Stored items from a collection
__________________________________________________
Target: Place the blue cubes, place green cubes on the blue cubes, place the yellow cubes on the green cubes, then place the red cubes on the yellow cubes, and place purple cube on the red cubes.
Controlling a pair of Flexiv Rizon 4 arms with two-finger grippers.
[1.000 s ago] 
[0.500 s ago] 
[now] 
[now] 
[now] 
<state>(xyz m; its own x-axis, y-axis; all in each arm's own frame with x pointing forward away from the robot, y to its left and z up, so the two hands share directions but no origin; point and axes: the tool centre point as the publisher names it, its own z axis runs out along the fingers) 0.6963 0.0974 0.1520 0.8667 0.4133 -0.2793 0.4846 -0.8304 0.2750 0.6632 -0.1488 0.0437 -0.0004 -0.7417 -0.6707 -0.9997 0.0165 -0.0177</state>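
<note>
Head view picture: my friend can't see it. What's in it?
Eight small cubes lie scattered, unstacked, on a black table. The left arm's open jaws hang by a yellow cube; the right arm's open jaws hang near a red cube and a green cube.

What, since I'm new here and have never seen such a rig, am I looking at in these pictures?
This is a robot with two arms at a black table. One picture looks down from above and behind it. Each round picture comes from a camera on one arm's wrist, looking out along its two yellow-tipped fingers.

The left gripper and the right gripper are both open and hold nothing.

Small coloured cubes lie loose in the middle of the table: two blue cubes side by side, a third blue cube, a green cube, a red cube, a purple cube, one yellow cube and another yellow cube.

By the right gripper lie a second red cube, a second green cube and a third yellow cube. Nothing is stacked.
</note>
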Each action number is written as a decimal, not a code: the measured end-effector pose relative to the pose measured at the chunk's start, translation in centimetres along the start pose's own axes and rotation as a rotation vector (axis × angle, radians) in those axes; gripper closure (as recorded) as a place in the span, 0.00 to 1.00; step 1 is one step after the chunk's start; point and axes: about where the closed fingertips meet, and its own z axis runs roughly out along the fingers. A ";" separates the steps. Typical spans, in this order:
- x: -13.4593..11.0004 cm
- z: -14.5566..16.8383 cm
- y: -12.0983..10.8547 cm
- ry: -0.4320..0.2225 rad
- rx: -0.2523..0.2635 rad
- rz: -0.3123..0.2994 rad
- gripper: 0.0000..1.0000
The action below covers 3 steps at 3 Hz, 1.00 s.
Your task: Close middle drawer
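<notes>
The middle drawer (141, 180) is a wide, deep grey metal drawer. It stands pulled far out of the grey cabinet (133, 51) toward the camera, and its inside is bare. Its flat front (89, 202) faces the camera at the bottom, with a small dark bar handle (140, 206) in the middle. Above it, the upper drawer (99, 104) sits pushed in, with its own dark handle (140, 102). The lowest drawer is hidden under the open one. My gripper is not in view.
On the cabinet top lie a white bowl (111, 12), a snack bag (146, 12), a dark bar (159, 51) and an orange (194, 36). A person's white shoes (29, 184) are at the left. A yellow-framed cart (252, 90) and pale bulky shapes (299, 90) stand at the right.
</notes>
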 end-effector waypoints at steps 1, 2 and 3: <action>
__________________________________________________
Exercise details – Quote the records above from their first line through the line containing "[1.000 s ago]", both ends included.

Reply –
Target: Place the blue cubes, place green cubes on the blue cubes, place the yellow cubes on the green cubes, then place the red cubes on the yellow cubes, and place purple cube on the red cubes.
Controlling a pair of Flexiv Rizon 4 arms with two-finger grippers.
[1.000 s ago] 

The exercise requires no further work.